Monday, March 11, 2013

An Education at Gettysburg

Phases of a Degree

When I began college, I knew the most basic commands of MS-DOS, but everyday life involved card catalogs, typewriters, spiral notebooks and correction fluid.  During my second stint in the post-secondary world, I utilized floppy discs in a clunky desktop PC to compose my term papers, but the printed dot-matrix results are barely legible and research still entirely occurred within the four walls of a library.  During the third, and successfully final, home stretch towards my twenty-year bachelor’s degree, my pretty yellow laptop and the world wide web allowed me to understand cloud formations, examine the nuances of the Second World War, recreate the development of Latin America, follow the expansion of the America West, and peek inside the history of a national park from my own home.  Now that’s progress.

I never understood the passion college graduates retain for their alma maters.  Paying for college always registered to me as a business transaction: my money for an education.  The schools I attended never stirred my enthusiasm for any given mascot or fight song or athletic conference affiliation.  When life would get off track, I’d splash water on my face and get myself back in school, whatever school best suited my academic needs.  My focus had always been on the obtainment of knowledge, the securing of a degree, and moving on to the next great adventure, not celebrating the four-year experience, but the four-year achievement.  It just took eighteen years longer than I expected, and when the diploma arrived in the mail, neither the school nor I owed each other anything more.

Offline Classes

In my academic pursuits, the last thirty semester hours brought me the most joy.  My age, my motivation, my determination, and my discipline had all seen noted increases.  Taking classes online felt supremely comfortable, and I paced myself so the final semester ended with my diploma being awarded less than twenty-fours before my first-born graduated high school.  My self-propelled race to the finish line kept my class loads, my evenings and weekends, and my daily schedule full.  For the final five semesters, I never spoke in person to my classmates, I never visited the campus library, and only once did I meet one of my professors.  So for that one occasion, a class that could easily be considered the high-water mark of my degree, I met my professor at a small copse of trees on a historic battlefield in Pennsylvania.
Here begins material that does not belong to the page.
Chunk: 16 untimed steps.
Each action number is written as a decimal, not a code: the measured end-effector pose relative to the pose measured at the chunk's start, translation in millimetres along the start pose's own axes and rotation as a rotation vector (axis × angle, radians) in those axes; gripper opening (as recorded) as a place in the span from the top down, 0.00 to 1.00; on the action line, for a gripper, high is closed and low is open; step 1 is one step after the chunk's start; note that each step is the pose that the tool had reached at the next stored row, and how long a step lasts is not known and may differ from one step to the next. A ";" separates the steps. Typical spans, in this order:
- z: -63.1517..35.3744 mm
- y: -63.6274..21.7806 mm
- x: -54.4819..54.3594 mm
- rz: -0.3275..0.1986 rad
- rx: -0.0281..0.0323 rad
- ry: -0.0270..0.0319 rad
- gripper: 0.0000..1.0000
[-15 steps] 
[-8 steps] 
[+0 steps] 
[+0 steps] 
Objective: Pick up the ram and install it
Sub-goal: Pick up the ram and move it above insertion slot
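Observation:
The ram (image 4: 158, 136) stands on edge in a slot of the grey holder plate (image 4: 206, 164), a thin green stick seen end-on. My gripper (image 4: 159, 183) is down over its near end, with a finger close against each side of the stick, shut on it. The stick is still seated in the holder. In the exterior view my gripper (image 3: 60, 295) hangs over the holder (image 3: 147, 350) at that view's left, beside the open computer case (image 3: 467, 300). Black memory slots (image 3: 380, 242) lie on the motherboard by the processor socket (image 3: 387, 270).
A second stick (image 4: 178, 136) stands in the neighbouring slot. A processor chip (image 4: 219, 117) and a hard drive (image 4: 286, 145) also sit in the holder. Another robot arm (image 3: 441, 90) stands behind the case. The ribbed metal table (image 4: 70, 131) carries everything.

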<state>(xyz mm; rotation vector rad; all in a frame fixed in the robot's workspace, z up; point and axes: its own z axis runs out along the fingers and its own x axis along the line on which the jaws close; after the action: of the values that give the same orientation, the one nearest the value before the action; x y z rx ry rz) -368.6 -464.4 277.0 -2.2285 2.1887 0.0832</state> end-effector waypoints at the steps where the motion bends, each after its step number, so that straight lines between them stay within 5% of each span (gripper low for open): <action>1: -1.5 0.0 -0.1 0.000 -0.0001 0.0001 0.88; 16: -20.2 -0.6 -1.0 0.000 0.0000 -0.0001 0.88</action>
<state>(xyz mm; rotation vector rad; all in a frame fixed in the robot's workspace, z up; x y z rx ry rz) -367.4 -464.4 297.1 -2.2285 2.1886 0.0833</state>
For one semester hour, or one Remembrance Day weekend, I bundle up in my warmest winter wear, avoid any measurable snowfall and walk in the footsteps of the soldiers who spent the first three days of July 1863 fighting for the future of the United States.  On the tranquil hills that now remain, with monuments and markers across every sightline, I emerge from my laptop education and absorb the stories, the strategic decisions, the advances and retreats, and the fight for the rumored depot of shoes that were said to have been stored somewhere near this conflux south of Carlisle.  But neither the Southern Rebels nor the Northern Yankees found this to be a place to rest their weary feet, this place instead burst alive with combat and cannon fire, smoke and sacrifice.  I may have only needed one hour of academic credit to complete my online degree, and despite the distant travel, the cost, and the commitment, I still believe I have it far easier at this national battlefield than the combatants who came before me.  The tiniest fragment of my lengthy degree pursuits could not have been complete, or as meaningful, without the short time I spent on Little Round Top viewing the entire placid fields to the north, which meant so much to our nation nearly 150 years ago.  I guess I owe my academic institution a debt of gratitude for my one day of education at Gettysburg.